# [What you are asked to do]
All of the data below should be set down again verbatim, without any images.

——

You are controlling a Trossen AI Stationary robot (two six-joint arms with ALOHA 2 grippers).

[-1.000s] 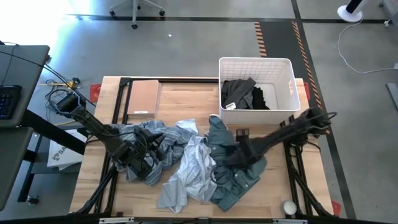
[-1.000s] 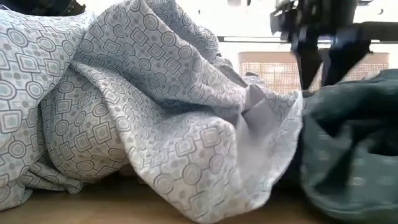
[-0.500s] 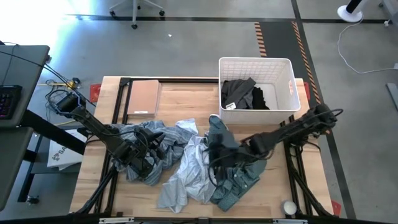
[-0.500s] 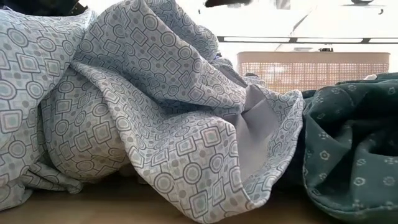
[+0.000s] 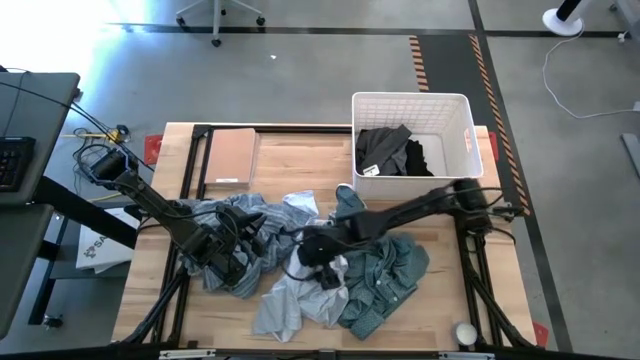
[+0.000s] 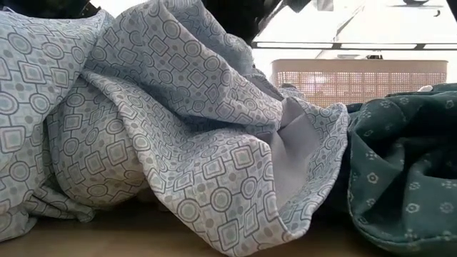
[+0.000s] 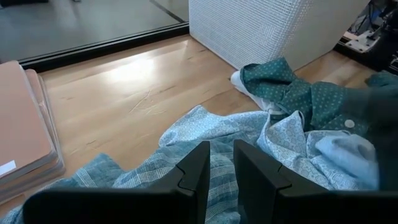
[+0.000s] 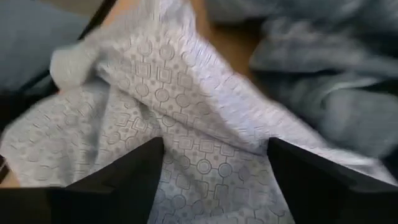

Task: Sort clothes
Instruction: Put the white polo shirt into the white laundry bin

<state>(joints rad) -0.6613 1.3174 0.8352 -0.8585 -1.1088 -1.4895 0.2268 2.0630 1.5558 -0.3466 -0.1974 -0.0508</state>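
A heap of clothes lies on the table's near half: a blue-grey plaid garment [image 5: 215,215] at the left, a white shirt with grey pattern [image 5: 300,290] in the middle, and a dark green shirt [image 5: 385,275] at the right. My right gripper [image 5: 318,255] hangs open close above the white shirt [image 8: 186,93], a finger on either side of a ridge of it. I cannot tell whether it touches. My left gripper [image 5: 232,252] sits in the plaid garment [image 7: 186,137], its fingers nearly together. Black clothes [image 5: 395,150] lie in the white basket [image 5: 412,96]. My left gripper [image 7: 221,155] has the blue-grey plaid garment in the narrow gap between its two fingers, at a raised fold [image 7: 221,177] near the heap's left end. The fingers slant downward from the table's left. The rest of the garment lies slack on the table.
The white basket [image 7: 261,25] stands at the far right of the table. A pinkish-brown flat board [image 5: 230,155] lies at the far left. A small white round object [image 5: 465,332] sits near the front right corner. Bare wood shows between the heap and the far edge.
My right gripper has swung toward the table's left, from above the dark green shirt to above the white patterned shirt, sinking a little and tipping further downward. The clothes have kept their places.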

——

# [Solution below]
You are controlling a Trossen AI Stationary robot (two six-joint arms with ALOHA 2 grippers).

[-1.000s] 
[-1.000s] 
[-0.500s] 
[-0.500s] 
[+0.000s] 
[+0.000s] 
[+0.000s] 
[+0.000s] 

Task: Sort clothes
Instruction: Put the white polo shirt into the white laundry bin

<state>(joints rad) -0.6613 1.3174 0.8352 -0.8585 -1.1088 -1.4895 0.2268 2.0630 1.5558 -0.3466 -0.1974 -0.0508</state>
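A heap of clothes lies on the table's near half: a blue-grey plaid garment [image 5: 215,215] at the left, a white shirt with grey pattern [image 5: 300,290] in the middle, and a dark green shirt [image 5: 385,275] at the right. My right gripper [image 5: 318,255] hangs open close above the white shirt [image 8: 186,93], a finger on either side of a ridge of it. I cannot tell whether it touches. My left gripper [image 5: 232,252] sits in the plaid garment [image 7: 186,137], its fingers nearly together. Black clothes [image 5: 395,150] lie in the white basket [image 5: 412,96]. My left gripper [image 7: 221,155] has the blue-grey plaid garment in the narrow gap between its two fingers, at a raised fold [image 7: 221,177] near the heap's left end. The fingers slant downward from the table's left. The rest of the garment lies slack on the table.
The white basket [image 7: 261,25] stands at the far right of the table. A pinkish-brown flat board [image 5: 230,155] lies at the far left. A small white round object [image 5: 465,332] sits near the front right corner. Bare wood shows between the heap and the far edge.
My right gripper has swung toward the table's left, from above the dark green shirt to above the white patterned shirt, sinking a little and tipping further downward. The clothes have kept their places.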

The exercise asks for nothing more than this.